The club toured the country by bus, traveling and staying in the Irish cities of Cork, Dublin and Ennis. In Cork, the club had a scheduled game against the University of Cork Con cancelled at the last minute due to forfeiture by the opposing university. The University of Cork Con reasoned that it did not have enough players for the match, according to senior flanker Matt McAloon.
“In our last visit two years ago, we played against two different Irish teams. Not only did we learn from them, they learned from us,” said McAloon. “There are slight differences in American and Irish rugby, so it was a great learning experience for both sides. I felt a little disrespected by our opponent because it was scheduled four months beforehand and a big reason for why we organized the trip in the first place.”

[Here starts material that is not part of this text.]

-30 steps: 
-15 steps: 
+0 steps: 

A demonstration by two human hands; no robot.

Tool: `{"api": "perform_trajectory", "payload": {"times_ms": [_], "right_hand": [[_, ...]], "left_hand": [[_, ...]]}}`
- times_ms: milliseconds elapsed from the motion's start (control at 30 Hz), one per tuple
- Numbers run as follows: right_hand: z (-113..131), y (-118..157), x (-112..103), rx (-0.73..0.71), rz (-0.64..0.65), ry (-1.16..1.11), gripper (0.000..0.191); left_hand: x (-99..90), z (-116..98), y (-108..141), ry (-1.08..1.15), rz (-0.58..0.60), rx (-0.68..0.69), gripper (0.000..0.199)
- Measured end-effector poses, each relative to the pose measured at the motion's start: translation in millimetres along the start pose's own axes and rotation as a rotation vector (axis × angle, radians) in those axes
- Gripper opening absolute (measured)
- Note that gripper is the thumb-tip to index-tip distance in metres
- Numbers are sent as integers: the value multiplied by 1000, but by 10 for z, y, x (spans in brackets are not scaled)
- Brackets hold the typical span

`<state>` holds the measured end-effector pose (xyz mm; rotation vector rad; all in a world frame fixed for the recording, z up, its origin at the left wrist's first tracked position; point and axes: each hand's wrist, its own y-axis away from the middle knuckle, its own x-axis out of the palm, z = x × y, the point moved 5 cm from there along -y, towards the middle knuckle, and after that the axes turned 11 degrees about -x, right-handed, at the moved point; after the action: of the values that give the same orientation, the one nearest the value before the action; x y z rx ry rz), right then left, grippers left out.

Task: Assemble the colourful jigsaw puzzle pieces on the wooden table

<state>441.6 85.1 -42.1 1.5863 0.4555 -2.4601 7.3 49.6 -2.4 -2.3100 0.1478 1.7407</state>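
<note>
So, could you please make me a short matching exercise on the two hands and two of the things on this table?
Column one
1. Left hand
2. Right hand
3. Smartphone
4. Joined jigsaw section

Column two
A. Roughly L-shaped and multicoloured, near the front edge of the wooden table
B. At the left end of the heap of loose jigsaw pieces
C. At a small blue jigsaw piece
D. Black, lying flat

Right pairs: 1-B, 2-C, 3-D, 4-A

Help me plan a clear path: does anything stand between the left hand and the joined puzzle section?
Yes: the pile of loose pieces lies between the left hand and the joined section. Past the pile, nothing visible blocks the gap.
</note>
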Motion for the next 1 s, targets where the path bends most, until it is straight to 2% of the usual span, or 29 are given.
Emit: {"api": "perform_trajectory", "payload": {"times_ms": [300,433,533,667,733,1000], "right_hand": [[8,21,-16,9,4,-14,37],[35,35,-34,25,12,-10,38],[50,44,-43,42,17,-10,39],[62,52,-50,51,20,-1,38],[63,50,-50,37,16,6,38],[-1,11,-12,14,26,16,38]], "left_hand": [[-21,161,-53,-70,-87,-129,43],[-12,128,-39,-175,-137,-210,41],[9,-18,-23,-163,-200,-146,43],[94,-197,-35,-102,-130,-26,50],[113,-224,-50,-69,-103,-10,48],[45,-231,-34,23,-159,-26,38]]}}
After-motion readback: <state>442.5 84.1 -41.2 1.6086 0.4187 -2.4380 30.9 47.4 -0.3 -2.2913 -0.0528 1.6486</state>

Despite the game’s cancellation, the club’s itinerary provided plenty of other opportunities to expand their rugby knowledge. According to senior Danny Wehr, who plays the prop position, the team held a practice with Brendan O’Connor, a former professional rugby player for Munster of the Guinness Pro12 European rugby league.
“Mr. O’Connor gave a lot of great advice that he learned from playing professionally,” said Wehr. “He was able to connect with us person-to-person and was really a great mentor for the amount of time we had with him.”
The men’s team attended a Guinness Pro12 game in Cork between Munster and Glasgow, where Munster won 22-10.
“The Munster game was a great experience, and I think I speak for the whole team,” said McAloon. “Everyone was watching the players, seeing how they played individually and as a team. Watching how professionals attacked or defended in certain situations was very rewarding because I can incorporate certain aspects into my playing style.”
In Dublin, the team held a practice with a coach of an Irish U-20 rugby team to expose more playing methods and tactics. According to Wehr, his favorite experience from the trip occurred in Dublin.
“I had the best time during our participation in the wheelchair rugby event,” said Wehr.
Wheelchair rugby, or Murderball in the United States, is a game designed to resemble rugby, but uses a volleyball rather than a rugby ball. The wheelchairs are designed for contact, though physical contact between players is not permitted in the game.
“It was a really rewarding experience because of the things we have done since the club’s last trip,” said Wehr. “We donated jerseys to a wheelchair rugby team in Dublin last year, and when we arrived to the event this year, we were able to play alongside them and against them, which was great for everyone involved.”
The trip, according to Wehr, continued the team’s tradition of visiting the country every other year, and was planned by club director and former UMW rugby player, Tim Brown.